Most existing automatic 2D-to-3D conversion pipelines can be roughly divided into two stages. Our quantitative and qualitative analyses demonstrate the benefits of our solution. We compare our method with the ground-truth and baselines that use state-of-the-art single view depth estimation techniques. We also conduct human subject experiments to show the effectiveness of our solution. For quantitative evaluations, we use a dataset of 3D movies and report pixel-wise metrics comparing the reconstructed right view and the ground-truth right view. Our model also performs in-painting implicitly without the need for post-processing.Įvaluating the quality of the 3D scene generated from the left view is non-trivial. We show that this approach is easier to train for than the alternative of using a stereo algorithm to derive a disparity map, training the model to predict disparity explicitly, and then using the predicted disparity to render the new image. The internal disparity-like map produced by the network is computed only in service of creating a good right eye view and is not intended to be an accurate map of depth or disparity. We train our model end-to-end on ground-truth stereo-frame pairs with the objective of directly predicting one view from the other. To that end, we design a deep neural network that takes as input the left eye’s view, internally estimates a soft (probabilistic) disparity map, and then renders a novel image for the right eye. In spite of these difficulties, our intuition is that given the vast number of stereo-frame pairs that exist in already-produced 3D movies it should be possible to train a machine learning model to predict the novel view from the given view. In addition to depth ambiguities, some pixels in the novel view correspond to geometry that’s not visible in the available view, which causes missing data that must be hallucinated with an in-painting algorithm. Inferring depth (or disparity) from a single image, however, is a highly under-constrained problem. Solving this problem entails reasoning about depth from a single image and synthesizing a novel view for the other eye. In this paper, we propose a fully automated, data-driven approach to the problem of 2D-to-3D video conversion. Automated 2D-to-3D conversion would eliminate this obstacle.

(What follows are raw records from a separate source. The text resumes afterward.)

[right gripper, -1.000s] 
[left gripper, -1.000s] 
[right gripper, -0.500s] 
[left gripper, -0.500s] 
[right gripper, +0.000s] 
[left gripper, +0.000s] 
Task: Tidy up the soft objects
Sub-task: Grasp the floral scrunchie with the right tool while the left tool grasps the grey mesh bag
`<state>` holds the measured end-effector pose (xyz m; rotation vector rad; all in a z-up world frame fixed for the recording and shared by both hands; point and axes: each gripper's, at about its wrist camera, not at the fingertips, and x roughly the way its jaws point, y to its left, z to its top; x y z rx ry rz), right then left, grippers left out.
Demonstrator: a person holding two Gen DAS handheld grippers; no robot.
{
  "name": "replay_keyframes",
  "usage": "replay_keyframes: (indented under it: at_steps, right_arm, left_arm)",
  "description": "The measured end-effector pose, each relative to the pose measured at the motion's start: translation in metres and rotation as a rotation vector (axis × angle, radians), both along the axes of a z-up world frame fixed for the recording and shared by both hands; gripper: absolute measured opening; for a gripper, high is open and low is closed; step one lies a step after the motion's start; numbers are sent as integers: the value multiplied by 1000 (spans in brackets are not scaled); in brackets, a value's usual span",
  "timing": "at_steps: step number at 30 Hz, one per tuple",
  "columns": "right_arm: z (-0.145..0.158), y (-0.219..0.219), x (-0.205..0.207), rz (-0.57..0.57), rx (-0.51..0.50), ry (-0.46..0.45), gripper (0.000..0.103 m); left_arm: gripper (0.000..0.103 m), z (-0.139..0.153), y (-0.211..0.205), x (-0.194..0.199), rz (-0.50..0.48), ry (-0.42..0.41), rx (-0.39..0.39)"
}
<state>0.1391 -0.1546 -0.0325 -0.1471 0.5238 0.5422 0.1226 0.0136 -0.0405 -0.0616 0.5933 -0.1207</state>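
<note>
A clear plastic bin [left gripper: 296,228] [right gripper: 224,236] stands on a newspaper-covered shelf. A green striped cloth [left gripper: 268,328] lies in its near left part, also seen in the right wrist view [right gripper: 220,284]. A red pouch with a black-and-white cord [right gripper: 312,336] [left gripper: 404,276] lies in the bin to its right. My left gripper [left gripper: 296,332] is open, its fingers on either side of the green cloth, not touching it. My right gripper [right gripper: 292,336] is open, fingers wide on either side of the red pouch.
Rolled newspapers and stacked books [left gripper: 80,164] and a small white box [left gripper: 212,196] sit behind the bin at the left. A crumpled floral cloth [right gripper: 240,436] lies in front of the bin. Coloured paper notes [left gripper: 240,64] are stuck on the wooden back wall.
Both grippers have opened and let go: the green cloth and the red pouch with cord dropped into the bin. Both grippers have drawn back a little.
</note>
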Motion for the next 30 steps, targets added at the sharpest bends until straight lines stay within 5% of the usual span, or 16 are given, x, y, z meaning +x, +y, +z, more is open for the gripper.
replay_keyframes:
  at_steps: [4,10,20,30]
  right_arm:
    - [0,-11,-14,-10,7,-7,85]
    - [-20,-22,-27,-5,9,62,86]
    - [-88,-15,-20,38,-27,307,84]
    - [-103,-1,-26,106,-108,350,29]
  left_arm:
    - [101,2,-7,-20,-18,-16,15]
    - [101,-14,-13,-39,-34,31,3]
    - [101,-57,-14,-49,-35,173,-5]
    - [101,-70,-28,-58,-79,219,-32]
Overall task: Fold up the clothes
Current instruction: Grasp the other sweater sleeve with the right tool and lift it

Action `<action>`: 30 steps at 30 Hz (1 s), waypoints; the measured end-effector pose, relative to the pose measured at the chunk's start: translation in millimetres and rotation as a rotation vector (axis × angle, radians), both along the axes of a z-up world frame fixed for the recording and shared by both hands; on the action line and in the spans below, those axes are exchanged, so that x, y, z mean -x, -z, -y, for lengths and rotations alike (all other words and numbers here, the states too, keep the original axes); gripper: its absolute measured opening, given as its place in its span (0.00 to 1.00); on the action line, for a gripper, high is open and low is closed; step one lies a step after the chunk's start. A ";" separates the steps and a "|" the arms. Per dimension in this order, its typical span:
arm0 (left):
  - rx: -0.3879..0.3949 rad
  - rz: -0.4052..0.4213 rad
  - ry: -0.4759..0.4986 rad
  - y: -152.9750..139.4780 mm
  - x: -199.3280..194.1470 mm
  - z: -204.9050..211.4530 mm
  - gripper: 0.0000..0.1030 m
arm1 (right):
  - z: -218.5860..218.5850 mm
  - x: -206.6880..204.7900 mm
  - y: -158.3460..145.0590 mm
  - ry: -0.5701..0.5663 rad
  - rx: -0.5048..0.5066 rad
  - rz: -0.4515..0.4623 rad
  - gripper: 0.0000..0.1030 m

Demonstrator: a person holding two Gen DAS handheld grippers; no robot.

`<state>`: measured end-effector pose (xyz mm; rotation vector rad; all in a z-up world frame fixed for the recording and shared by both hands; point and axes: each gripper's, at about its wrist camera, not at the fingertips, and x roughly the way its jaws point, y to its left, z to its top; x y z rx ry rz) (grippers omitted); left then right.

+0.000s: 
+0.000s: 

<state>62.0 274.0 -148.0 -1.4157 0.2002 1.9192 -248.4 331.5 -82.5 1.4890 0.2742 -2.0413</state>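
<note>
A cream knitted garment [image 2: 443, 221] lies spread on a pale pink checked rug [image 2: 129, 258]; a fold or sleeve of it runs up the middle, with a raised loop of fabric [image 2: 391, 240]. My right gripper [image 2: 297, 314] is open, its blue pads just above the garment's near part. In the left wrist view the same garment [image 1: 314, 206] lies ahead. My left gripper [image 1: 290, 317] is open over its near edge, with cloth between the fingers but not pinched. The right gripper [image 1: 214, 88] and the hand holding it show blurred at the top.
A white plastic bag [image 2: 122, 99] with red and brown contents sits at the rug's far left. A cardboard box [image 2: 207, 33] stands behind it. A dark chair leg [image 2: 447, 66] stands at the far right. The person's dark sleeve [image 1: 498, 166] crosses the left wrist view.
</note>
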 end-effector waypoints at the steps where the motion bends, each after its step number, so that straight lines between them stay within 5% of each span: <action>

#BEST 2D TO 3D VIDEO CONVERTER PC MOVIE#
High production cost is the main hurdle in the way of scaling up the 3D movie industry. However, this process is still expensive as it requires intensive human effort.Įach year about 20 new 3D movies are produced. Standard Depth Image-Based Rendering (DIBR) algorithms can then be used to combine the original frame with the depth map in order to arrive at a stereo image pair. Professional conversion processes typically rely on “depth artists” who manually create a depth map for each frame. 2D-to-3D conversion offers an alternative to filming in 3D. For example, some inexpensive optical special effects, such as forced perspective Footnote 1, are not compatible with multi-view capturing devices. Aside from equipment costs, there are cinemagraphic issues that may preclude the use of stereo camera rigs. Shooting in 3D requires costly special-purpose stereo camera rigs. There are two approaches to making 3D movies: shooting natively in 3D or converting to 3D after shooting in 2D. For each frame, the format includes two projections of the same scene, one of which is exposed to the viewer’s left eye and the other to the viewer’s right eye, thus giving the viewer the experience of seeing the scene in three dimensions. 3D videos and images are usually stored in stereoscopic format.